§ DATA EXTRACT
%%

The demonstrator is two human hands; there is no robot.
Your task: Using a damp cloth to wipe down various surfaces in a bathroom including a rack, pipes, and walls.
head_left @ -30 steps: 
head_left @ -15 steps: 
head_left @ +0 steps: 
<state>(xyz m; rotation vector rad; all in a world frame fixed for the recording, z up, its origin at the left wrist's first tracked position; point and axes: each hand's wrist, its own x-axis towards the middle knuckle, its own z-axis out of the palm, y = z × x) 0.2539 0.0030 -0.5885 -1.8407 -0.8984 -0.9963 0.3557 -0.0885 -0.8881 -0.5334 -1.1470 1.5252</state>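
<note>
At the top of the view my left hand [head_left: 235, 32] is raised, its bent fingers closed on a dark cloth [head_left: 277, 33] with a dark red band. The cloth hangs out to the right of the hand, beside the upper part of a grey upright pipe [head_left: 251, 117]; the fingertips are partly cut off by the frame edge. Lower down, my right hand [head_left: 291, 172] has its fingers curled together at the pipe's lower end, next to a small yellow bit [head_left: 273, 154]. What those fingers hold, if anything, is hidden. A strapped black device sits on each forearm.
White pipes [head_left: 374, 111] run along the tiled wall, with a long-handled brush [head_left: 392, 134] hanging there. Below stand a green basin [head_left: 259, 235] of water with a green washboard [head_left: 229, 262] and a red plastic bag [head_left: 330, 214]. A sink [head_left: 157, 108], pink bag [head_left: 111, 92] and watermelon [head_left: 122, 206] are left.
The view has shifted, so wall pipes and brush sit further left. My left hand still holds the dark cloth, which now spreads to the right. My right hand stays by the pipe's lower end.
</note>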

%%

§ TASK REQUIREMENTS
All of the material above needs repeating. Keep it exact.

§ TASK OUTPUT
The demonstrator is two human hands; there is no robot.
Your task: Using a damp cloth to wipe down various surfaces in a bathroom including a rack, pipes, and walls.
head_left @ -30 steps: 
head_left @ -15 steps: 
head_left @ +0 steps: 
<state>(xyz m; rotation vector rad; all in a world frame fixed for the recording, z up, its origin at the left wrist's first tracked position; point and axes: each hand's wrist, its own x-axis towards the middle knuckle, its own z-axis out of the palm, y = z × x) 0.2539 0.0030 -0.5885 -1.8407 -0.8984 -0.9963 0.3557 -0.0885 -0.8881 -0.5334 -1.1470 1.5252</state>
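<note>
At the top of the view my left hand [head_left: 235, 32] is raised, its bent fingers closed on a dark cloth [head_left: 277, 33] with a dark red band. The cloth hangs out to the right of the hand, beside the upper part of a grey upright pipe [head_left: 251, 117]; the fingertips are partly cut off by the frame edge. Lower down, my right hand [head_left: 291, 172] has its fingers curled together at the pipe's lower end, next to a small yellow bit [head_left: 273, 154]. What those fingers hold, if anything, is hidden. A strapped black device sits on each forearm.
White pipes [head_left: 374, 111] run along the tiled wall, with a long-handled brush [head_left: 392, 134] hanging there. Below stand a green basin [head_left: 259, 235] of water with a green washboard [head_left: 229, 262] and a red plastic bag [head_left: 330, 214]. A sink [head_left: 157, 108], pink bag [head_left: 111, 92] and watermelon [head_left: 122, 206] are left.
The view has shifted, so wall pipes and brush sit further left. My left hand still holds the dark cloth, which now spreads to the right. My right hand stays by the pipe's lower end.
</note>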

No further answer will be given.